| Your assignment |
The lines needed are those from the start of the records through the line holding "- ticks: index", each copied exactly.

| Source material |
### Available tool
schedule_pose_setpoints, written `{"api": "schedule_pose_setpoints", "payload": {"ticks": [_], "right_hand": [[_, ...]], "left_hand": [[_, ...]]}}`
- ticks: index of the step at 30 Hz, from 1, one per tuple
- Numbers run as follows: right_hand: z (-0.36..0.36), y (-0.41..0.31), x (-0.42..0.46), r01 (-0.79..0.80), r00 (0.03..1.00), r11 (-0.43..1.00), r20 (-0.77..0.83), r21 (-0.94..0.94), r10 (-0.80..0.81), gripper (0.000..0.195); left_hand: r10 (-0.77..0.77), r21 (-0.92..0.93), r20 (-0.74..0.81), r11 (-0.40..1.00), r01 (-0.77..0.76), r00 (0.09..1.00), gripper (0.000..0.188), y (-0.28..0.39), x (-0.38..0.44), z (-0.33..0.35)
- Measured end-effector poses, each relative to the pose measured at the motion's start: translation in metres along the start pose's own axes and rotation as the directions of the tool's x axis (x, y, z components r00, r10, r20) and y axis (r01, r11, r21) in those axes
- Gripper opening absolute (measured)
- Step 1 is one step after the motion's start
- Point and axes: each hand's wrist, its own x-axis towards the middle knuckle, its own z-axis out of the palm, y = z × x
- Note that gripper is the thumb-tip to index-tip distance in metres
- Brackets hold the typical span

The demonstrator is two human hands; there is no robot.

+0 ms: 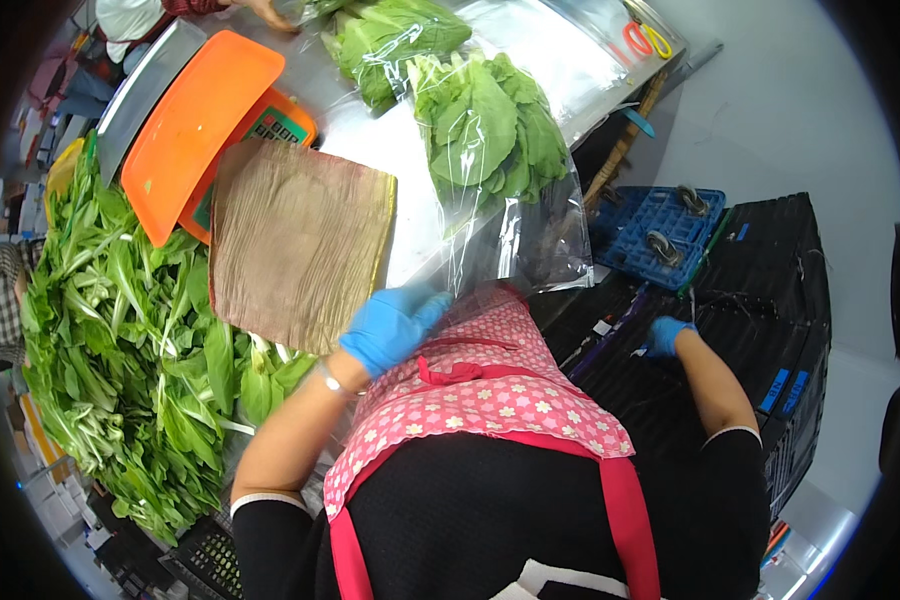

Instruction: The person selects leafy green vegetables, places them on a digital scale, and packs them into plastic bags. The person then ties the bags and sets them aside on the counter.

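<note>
My left hand, in a blue glove, is at the table's front edge, fingers curled. It lies between the brown wrinkled mat and the near end of a clear plastic bag; whether it grips the film is unclear. Leafy greens fill the bag's far part, and its near end hangs past the edge. My right hand, also blue-gloved, is out to the right over black plastic crates. Its fingers point inward beside a small whitish bit, and their grip is hidden.
An orange weighing scale stands behind the mat. Loose greens are heaped at left. Another bagged bunch lies at the back, near another person's hand. Scissors lie far right. A blue wheeled dolly rests by the crates.
</note>
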Motion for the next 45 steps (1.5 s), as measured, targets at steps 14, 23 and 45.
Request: {"api": "schedule_pose_setpoints", "payload": {"ticks": [14, 23, 45], "right_hand": [[-0.273, -0.051, -0.068, 0.308, -0.131, 0.904, -0.954, -0.298, -0.27, 0.047], [-0.301, -0.064, -0.063, 0.904, 0.039, 0.384, -0.931, 0.188, 0.362, 0.033], [-0.447, -0.077, -0.067, 0.426, -0.009, 0.823, -0.912, -0.375, -0.411, 0.056]], "left_hand": [[0.53, 0.616, 0.292, 0.533, -0.58, 0.796, 0.071, 0.036, 0.089, -0.043], [0.071, -0.473, -0.354, 0.846, -0.244, 0.932, 0.034, 0.005, 0.118, -0.016], [-0.555, -0.743, -0.289, 0.644, 0.183, 0.78, 0.045, 0.027, 0.141, -0.027]]}}
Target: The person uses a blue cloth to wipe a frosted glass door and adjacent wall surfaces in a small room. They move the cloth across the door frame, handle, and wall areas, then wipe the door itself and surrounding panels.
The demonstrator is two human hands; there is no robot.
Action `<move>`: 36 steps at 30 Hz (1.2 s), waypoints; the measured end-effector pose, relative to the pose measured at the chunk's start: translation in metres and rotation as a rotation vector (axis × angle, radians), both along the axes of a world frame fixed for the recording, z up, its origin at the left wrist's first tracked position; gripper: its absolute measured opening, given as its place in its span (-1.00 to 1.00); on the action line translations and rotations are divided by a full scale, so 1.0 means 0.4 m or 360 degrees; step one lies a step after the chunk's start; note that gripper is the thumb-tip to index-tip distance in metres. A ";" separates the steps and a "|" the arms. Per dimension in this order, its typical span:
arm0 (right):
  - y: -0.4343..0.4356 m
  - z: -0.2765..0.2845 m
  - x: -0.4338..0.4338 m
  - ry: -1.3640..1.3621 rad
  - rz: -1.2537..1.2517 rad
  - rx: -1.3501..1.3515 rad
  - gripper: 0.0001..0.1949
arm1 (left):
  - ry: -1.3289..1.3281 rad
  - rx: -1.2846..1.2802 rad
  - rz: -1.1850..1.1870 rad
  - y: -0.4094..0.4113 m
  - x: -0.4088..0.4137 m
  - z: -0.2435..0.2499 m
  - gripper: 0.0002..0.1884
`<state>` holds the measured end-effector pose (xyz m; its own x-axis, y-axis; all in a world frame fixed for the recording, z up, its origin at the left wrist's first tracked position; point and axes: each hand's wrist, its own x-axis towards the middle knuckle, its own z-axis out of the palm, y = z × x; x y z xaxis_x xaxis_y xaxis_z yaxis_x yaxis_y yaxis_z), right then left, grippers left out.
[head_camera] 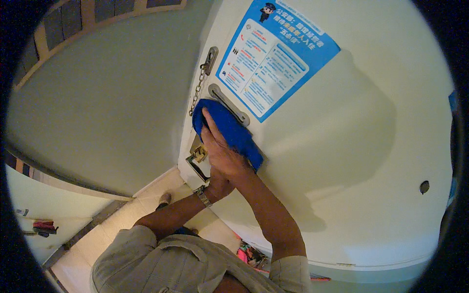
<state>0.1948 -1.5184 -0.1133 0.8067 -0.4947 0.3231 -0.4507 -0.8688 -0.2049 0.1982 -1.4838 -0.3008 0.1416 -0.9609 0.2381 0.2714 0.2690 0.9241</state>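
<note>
A blue cloth (234, 132) lies against the white door (329, 146), just beside a metal pull handle (229, 104). My right hand (223, 155) is on the cloth, its fingers stretched along it. Crossing beneath the right wrist is my left hand (220, 183), with a metal watch (202, 196) on its wrist; its fingers are mostly hidden, so what they touch cannot be told. Close to both hands, at the door's edge, is a metal lock (199, 155) with a brass-coloured part and a framed lower part. A door chain (198, 86) hangs from its plate above.
A blue and white printed poster (274, 62) is fixed to the door above the hands. A grey-green wall (110, 102) stands at the left. A peephole or knob-like round fitting (424, 187) is at the right. Colourful items (253, 256) lie low beside the door, and a shoe (165, 199) is on the tiled floor.
</note>
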 end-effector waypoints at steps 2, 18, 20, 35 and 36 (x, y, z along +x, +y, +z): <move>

| Answer to the problem |
### Available tool
schedule_pose_setpoints, written `{"api": "schedule_pose_setpoints", "payload": {"ticks": [_], "right_hand": [[_, ...]], "left_hand": [[_, ...]]}}`
- ticks: index of the step at 30 Hz, from 1, one per tuple

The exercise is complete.